WHY POLICYMAKERS SHOULD ACT
At this point in time, developing a specific financial digital identity would not be ideal for
consumers. Rather, we welcome broader solutions that would allow citizens to use their e-ID
for different purposes. To do so, the EU should work towards a harmonised framework,
first on member state level and then on union level, where consumers are able to decide which
e-ID to use for identification in each daily use case and are certain that the chosen e-ID will be
accepted (irrespective of the scheme being private or public-led).

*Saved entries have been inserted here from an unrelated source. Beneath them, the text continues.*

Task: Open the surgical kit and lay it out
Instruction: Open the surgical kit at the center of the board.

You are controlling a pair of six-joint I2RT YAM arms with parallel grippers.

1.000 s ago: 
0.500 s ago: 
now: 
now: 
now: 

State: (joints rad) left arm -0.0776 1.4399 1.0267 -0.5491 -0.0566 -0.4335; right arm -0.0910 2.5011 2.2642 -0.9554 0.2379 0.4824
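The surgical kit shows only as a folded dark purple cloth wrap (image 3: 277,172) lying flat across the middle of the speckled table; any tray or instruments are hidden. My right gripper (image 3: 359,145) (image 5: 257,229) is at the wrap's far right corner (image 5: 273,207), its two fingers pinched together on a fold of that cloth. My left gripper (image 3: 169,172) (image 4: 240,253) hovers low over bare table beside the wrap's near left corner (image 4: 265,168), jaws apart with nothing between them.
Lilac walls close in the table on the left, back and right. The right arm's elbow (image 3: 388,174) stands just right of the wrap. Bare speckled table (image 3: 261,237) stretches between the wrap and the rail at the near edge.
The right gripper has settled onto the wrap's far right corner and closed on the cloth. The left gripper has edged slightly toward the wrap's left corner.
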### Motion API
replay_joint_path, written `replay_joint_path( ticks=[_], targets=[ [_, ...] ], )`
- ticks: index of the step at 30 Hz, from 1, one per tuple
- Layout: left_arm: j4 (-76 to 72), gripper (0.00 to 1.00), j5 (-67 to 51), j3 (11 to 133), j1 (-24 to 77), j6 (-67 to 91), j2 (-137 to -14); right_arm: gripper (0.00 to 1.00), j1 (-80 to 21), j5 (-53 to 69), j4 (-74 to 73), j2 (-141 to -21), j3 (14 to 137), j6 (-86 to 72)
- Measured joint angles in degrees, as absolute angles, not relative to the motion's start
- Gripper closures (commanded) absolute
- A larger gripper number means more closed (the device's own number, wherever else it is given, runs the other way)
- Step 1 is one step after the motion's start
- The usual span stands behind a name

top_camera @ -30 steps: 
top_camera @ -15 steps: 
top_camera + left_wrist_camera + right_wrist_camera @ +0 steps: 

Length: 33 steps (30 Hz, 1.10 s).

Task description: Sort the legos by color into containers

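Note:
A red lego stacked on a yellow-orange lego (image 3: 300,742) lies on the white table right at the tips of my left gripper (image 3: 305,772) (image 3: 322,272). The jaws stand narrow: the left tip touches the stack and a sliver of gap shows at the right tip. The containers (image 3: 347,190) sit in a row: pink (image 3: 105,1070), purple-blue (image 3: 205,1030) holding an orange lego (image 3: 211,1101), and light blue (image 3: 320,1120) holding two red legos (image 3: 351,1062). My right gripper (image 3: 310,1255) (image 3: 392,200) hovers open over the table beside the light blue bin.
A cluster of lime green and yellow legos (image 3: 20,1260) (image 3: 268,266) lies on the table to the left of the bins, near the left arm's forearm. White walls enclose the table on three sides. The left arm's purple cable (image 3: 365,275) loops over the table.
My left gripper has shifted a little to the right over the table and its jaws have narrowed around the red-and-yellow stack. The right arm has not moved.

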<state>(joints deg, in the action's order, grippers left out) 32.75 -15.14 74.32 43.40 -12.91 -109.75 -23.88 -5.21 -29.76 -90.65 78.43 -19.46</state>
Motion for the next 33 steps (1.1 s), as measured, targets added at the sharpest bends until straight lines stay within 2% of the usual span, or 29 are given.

Here the ESBG strongly believe banks are well positioned to not only participate but drive the
development of e-IDs, given that they have already verified their customer’s data during onboarding processes. Additionally, customers are already used to accessing their bank accounts
online and would thus benefit from an e-ID created without the need to provide personal data
to a third party. This, in turn, would enhance customer protection and ensure a higher level of
personal data privacy.
The current availability and offer of electronic trust services in the EU is not sufficient. Additional
trust services should be regulated at EU level, such as electronic identification and authentication,
and provision of trusted attributes linked to a verified identity (e.g. proof-of-age, credentials,
KYC). At the same time, it is important to build on already existing knowledge and best
practices, rather than requiring the development of new solutions from scratch. For instance,
in some parts of Europe, already existing efficient solutions and well-established routines at a
national levels, should be protected and taken into account by the regulator.
BACKGROUND
Regulation EU No 910/2014 commonly known as eIDAS Regulation is an EU regulation on electronic
identification and trust services for electronic transactions in the EU. It seeks to establish a single legal
framework for recognizing electronic signatures and identities throughout the EU. eIDAS Regulation entered
into force on 1 July 2016 making the European Union the first and only region in the world offering a viable
and common framework that allows the cross-border user of trust and electronic identification services,
which include electronic signatures, timestamps and web authentication services.
eIDAS foresees that if an EU Member State offers an online public service to citizens or businesses for which
access is granted based on an electronic identification scheme – for example for tax declarations – then they
must also recognise the eIDs of other Member States for the purposes of cross-border authentication.
The regulation creates thus an internal market for electronic trust services and ensures that they will work
across borders and that they have the same legal status as the traditional paper-based processes.
In other words, the eIDAS Regulation provides for a clear and predictable regulatory framework for secure
and seamless electronic interactions between businesses, citizens and public authorities within the EU.
This regulatory environment is provided by eIDAS, the European regulation on electronic identification and
trust services for electronic identification in the internal market. The opportunities offered by eIDAS go beyond
payments. Banks can offer consumer or SME-loans to customers that are on-boarded in a digital way, or they
can offer investment services to customers based in other countries.